Interdits de manif’ en mer ? Qu’à cela ne tienne : ils lèveront les les voiles quand même. En dépit de l’arrêté préfectoral publié jeudi 22 mai interdisant toute mobilisation maritime dans l’archipel des Glénan, le collectif Levons les Voiles a confirmé ce vendredi qu’il maintenait son rassemblement prévu ce week-end au large de Concarneau, dans le Finistère. Et l’armada est bien décidée à faire cap sur l’île du Loc’h, propriété du milliardaire Vincent Bolloré. « La flottille aura lieu, dans des conditions de sécurité et de respect du milieu », a assuré sur Mouv’ Lawryn Remaud, membre d’ATTAC, co-organisateur de l’événement. Ce week-end de mobilisation, qui mêle concerts, débats, spectacles et un lancement de livre (Déborder Bolloré), culmine samedi 24 mai avec une mobilisation nautique contre ce que les organisateurs qualifient de « tentacules médiatiques et industriels » du groupe Bolloré.
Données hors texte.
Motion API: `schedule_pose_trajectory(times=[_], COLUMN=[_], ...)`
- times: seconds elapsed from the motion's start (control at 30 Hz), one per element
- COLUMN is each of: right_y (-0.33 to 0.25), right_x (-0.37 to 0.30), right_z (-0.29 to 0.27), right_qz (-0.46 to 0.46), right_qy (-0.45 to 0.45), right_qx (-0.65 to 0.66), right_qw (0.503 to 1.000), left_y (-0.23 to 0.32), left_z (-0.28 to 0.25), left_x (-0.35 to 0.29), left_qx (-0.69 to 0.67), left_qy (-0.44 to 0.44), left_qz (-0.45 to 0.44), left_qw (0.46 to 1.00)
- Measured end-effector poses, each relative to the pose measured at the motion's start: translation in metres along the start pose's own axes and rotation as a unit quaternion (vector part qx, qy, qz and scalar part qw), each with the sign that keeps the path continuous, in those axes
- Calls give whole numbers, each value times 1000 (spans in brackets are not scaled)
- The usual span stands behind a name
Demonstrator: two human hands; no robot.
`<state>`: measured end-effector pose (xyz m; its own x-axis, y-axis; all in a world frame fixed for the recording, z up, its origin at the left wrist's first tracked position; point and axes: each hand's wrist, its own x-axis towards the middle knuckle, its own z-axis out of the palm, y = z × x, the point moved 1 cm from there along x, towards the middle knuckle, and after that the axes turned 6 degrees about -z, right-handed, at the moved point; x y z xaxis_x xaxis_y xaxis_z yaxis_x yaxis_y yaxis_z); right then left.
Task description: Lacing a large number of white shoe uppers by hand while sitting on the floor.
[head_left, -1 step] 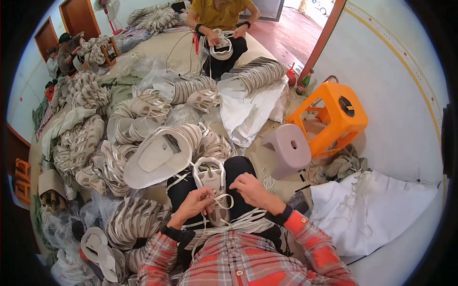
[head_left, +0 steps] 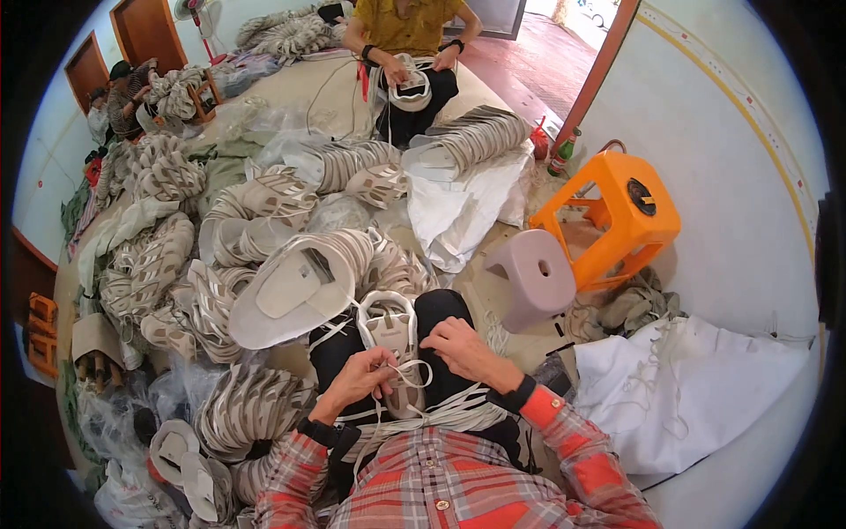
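Note:
A beige and white shoe upper [head_left: 390,331] lies between my knees, its collar away from me. On its left side, my left hand [head_left: 368,374] is closed, pinching a flat cream shoelace [head_left: 427,374] that loops out to the right over the upper. My right hand [head_left: 460,349] hovers at the upper's right edge, fingers bent and fingertips drawn together; whatever they grip is too small to make out. A bundle of loose cream laces [head_left: 463,411] lies across my lap.
Stacked shoe uppers [head_left: 295,286] crowd the left and front. To the right stand a mauve stool [head_left: 533,273], an orange stool [head_left: 617,207] and a white sack [head_left: 679,388]. Across from me, a co-worker in a yellow shirt [head_left: 401,31] handles another upper [head_left: 411,93].
My right hand has shifted very slightly left, toward the upper. My left hand and the lace loop look the same.

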<state>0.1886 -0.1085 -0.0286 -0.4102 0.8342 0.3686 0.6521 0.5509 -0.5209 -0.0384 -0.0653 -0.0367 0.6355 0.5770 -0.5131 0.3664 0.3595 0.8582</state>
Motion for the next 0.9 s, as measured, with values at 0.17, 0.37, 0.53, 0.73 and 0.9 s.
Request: schedule_pose_trajectory(times=[0.17, 0.37, 0.53, 0.73, 0.9], right_y=[-4, -3, -1, -2, -2], right_x=[26, 34, 31, 15, 20], right_z=[27, 40, 34, -6, 24], right_qz=[-108, -117, -106, 90, 110], right_qy=[-90, -99, -109, -213, -207], right_qx=[98, 67, 111, 229, 12], right_qw=[985, 986, 982, 946, 972], left_y=[-3, -9, -8, -5, -16], left_z=[-6, -9, -14, -89, -124], left_x=[-6, -4, -9, -70, -115], left_qx=[-42, -59, -53, 416, 367], left_qy=[-25, -25, 3, 410, 444], left_qz=[9, 26, 10, 40, 3], left_qw=[999, 998, 999, 811, 818])
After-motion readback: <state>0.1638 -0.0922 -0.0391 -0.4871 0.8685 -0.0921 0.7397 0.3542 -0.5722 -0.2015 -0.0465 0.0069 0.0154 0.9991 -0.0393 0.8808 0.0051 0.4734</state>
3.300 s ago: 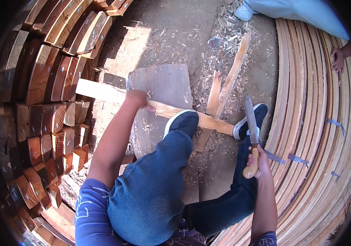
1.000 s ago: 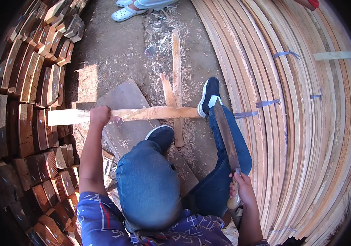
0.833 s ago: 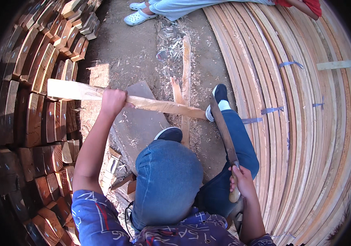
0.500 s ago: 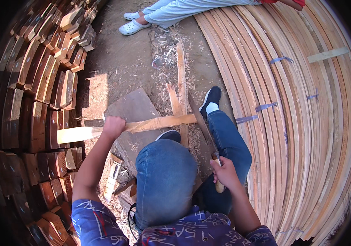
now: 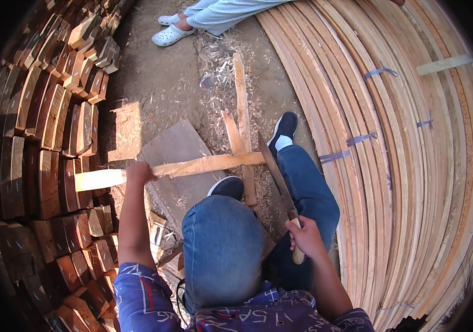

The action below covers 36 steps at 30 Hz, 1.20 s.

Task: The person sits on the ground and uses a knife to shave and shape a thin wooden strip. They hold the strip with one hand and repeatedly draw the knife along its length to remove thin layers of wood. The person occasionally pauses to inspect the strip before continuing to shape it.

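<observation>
My left hand (image 5: 139,172) is closed around a long pale wooden board (image 5: 203,164) near its sunlit left end. The board lies crosswise in front of my raised knee, over a narrow upright-running strip of wood (image 5: 241,94) and a shorter piece (image 5: 231,133). In my right hand (image 5: 307,237) is the light wooden handle of a handsaw. Its long blade (image 5: 277,176) slants up and left to the board's right end. Whether the teeth touch the wood I cannot tell. My left shoe (image 5: 226,188) is close below the board.
A flat grey-brown panel (image 5: 175,144) lies under the board. Stacked timber ends (image 5: 54,160) rise at the left. Long planks (image 5: 369,182) with bluish ties fill the right. Wood shavings (image 5: 222,63) litter the ground. Another person's legs (image 5: 220,15) stretch across the top.
My left hand has shifted slightly left along the board, and its wrist has turned. The saw stays at the board's right end, with the right hand barely moved. The view has shifted a little.
</observation>
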Each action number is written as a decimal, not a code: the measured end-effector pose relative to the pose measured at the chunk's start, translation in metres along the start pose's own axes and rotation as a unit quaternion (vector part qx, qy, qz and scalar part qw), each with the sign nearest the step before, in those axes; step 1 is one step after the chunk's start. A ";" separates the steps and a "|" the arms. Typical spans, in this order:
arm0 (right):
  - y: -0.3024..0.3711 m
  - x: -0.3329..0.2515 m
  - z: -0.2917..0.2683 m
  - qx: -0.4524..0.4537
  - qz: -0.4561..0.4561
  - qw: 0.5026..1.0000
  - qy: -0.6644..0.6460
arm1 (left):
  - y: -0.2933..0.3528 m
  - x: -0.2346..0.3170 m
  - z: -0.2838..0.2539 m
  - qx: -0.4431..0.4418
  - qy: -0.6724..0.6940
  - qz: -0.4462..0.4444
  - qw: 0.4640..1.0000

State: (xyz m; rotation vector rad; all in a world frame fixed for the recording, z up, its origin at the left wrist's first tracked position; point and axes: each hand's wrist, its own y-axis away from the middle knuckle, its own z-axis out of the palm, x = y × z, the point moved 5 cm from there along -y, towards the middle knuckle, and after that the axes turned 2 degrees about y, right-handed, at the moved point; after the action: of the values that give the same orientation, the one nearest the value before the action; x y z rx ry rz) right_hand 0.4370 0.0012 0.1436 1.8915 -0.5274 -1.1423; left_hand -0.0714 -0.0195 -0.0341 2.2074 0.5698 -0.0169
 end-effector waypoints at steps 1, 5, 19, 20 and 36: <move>0.001 -0.001 -0.005 0.005 -0.003 1.000 -0.006 | -0.004 -0.001 -0.004 -0.008 0.006 0.008 1.000; 0.009 -0.005 -0.020 0.028 -0.016 0.999 -0.017 | -0.002 0.000 -0.031 -0.058 0.027 0.022 0.998; 0.022 -0.014 -0.016 0.007 -0.032 0.999 -0.017 | 0.059 0.017 -0.058 0.337 -0.071 0.202 0.917; 0.019 -0.013 -0.013 0.003 -0.033 0.999 -0.019 | 0.057 0.015 -0.050 0.340 -0.079 0.206 0.914; -0.075 -0.010 -0.012 -0.019 0.019 0.999 0.020 | 0.023 0.016 -0.061 0.336 -0.132 0.191 0.913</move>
State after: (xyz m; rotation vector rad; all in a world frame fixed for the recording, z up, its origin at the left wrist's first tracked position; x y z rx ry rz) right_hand 0.4373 0.0548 0.0894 1.8608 -0.5136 -1.0808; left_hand -0.0582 0.0193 0.0190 2.8867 -0.0538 -0.3486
Une riposte symbolique sur fond de privatisation et d’idéologie
La préfecture maritime justifie son interdiction par l’absence de déclaration préalable et les risques écologiques dans une zone protégée Natura 2000. Mais pour les militants, il n’est pas question de reculer. Ils dénoncent la privatisation d’un espace naturel comme l’île du Loc’h, ainsi que la présence sur place de Marc de Caqueray, ex-figure de groupuscules d’extrême droite dissous, aujourd’hui gardien de l’île. Autant de raisons de braver la houle préfectorale. « Personne ne nous empêchera de lever les voiles contre l’empire Bolloré », martèle le collectif dans un communiqué. Plus d’une centaine de bateaux sont attendus, une escadrille militante bien décidée à jeter l’ancre… dans le jardin privé d’un des hommes les plus puissants de France.